The animation also addresses the opposite phenomenon: disappearance. Every sign presented in the film has a limited lifespan. Graffiti is painted over, commercial advertisements are replaced, posters deteriorate, buildings are demolished and road markings fade. The visual identity of the city is therefore never stable but constantly rewritten.
The title Plenty Vanishing reflects this dual movement. On one hand, cities continuously produce new visual information. On the other, these same elements gradually disappear, replaced by new layers. Abundance and disappearance are not contradictory processes but complementary aspects of urban evolution.
This relationship with time has already been explored in earlier projects created in Paris and Hong Kong. In those works, urban signs were also isolated and reorganized through animation to reveal the constantly changing nature of the city. The Los Angeles project extends this research into a different cultural and architectural environment while preserving the same conceptual foundation.
The second part of the animation introduces a significant visual transformation. The colourful compositions give way to monochrome black-and-white images. By removing colour, the work strips away much of the visual seduction associated with commercial and urban graphics.
This reduction encourages viewers to focus on structure, rhythm and quantity rather than colour itself. Without chromatic distraction, the extraordinary density of urban signs becomes more apparent. The city appears as an accumulation of information rather than as a collection of individual objects.
The monochrome sequence also reinforces the idea of memory. Many of the signs shown in the animation have likely already changed or disappeared since they were photographed. Los Angeles, like every major city, continuously replaces its own visual identity. The animation therefore becomes a document preserving fragments that may no longer exist.
This awareness of impermanence connects the work to other projects in my practice, particularly those exploring disappearing graffiti, abandoned industrial environments and urban mutation. Whether through walls, architecture or street signs, the central question remains the same: how does the city continuously erase and rewrite itself?
Stop-motion animation provides an ideal medium for this reflection because it reconstructs movement through the accumulation of still images. The city is literally rebuilt frame by frame before gradually dissolving again into abstraction. The technique mirrors the way urban environments themselves evolve through successive layers of construction, occupation, transformation and disappearance.

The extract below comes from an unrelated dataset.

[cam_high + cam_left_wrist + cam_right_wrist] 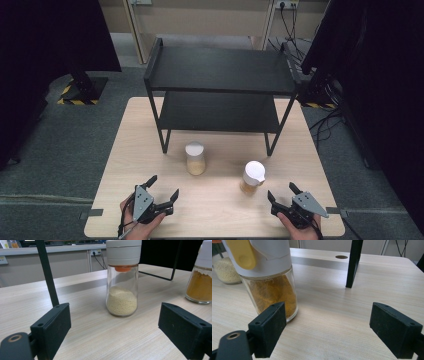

Plenty Vanishing in Los Angeles therefore examines not only the abundance of visual signs but also their inevitable disappearance. By isolating, reorganizing and simplifying these fragments, the animation invites viewers to reconsider the visual density surrounding them and to recognize that every sign, no matter how ordinary, exists only temporarily before becoming another fragment of the city’s constantly changing memory.
Music: Tao Haceka
Frequently Asked Questions
What is Plenty Vanishing in Los Angeles about?
It is a stop-motion animation exploring the abundance and disappearance of urban signs throughout Los Angeles.
How was the animation created?
Individual photographs of signs, graffiti and urban elements were isolated and reorganized frame by frame using stop-motion animation.
Why does the animation change to black and white?
The monochrome sequence emphasizes structure, density and the temporary nature of urban visual information.
How does this project relate to earlier works?
It continues research first developed in Paris and Hong Kong about the transformation and disappearance of urban signs.
What is the main idea behind the project?
The work reflects on how cities constantly produce, replace and erase their own visual identity, leaving only temporary traces over time.